WHAT YOU ARE ASKED TO DO:
Look in the data below for the line that has "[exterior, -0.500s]", then print exactly every line from there through the line that has "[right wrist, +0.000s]", leaving pictures out.
########
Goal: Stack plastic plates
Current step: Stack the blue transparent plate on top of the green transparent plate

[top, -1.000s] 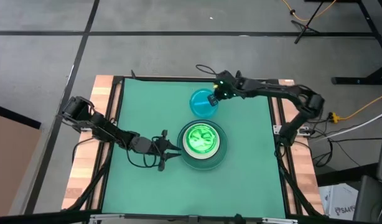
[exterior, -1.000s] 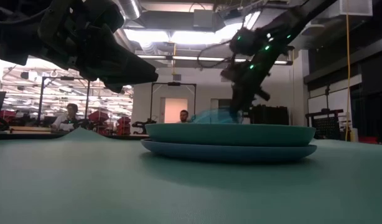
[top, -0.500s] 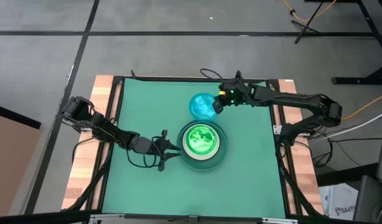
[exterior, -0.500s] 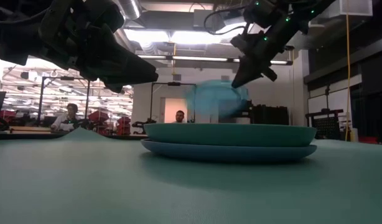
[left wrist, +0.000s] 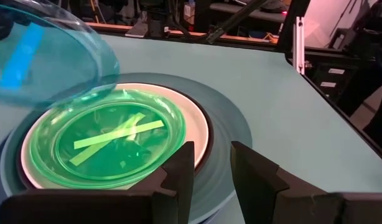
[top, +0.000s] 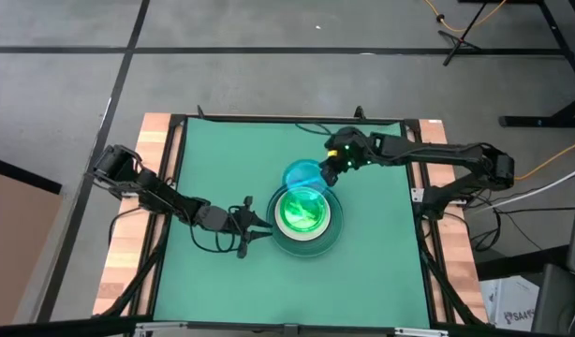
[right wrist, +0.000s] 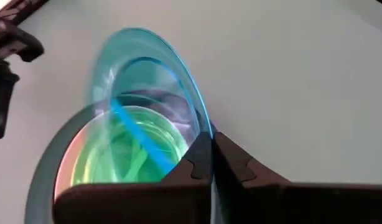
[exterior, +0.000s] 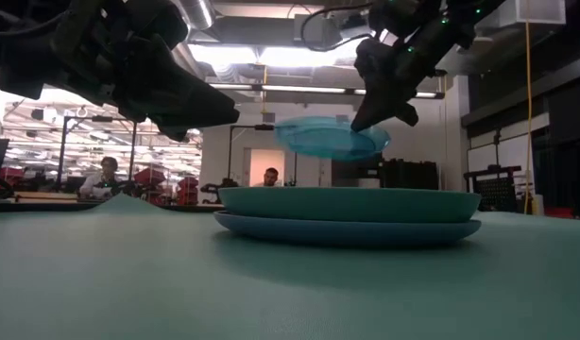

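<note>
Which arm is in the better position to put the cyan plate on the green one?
The right. Its hand grips the cyan plate by the rim, in the air partly above the green plate on the stack. The left hand waits beside the stack, holding nothing.

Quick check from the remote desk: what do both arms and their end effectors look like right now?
Both arms are dark, slim and jointed, with black cables looping alongside. The right end effector shows small green indicator lights near its wrist; the left end effector shows none. In the left wrist view its two fingers are matte black, blocky and angular.
</note>
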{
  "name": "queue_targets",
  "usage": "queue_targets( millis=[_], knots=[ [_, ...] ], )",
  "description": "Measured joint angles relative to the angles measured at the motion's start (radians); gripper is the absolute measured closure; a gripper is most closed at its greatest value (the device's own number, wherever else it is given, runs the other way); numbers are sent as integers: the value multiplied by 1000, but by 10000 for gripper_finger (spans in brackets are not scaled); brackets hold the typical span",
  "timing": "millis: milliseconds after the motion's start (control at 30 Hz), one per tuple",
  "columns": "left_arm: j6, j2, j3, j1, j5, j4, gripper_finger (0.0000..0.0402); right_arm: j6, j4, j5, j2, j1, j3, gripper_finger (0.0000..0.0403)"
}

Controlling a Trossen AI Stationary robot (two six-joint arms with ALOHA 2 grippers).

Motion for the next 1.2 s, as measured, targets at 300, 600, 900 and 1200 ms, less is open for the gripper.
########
RESPONSE:
[exterior, -0.500s] 
[left wrist, +0.000s] 
[top, +0.000s] 
[right wrist, +0.000s] 

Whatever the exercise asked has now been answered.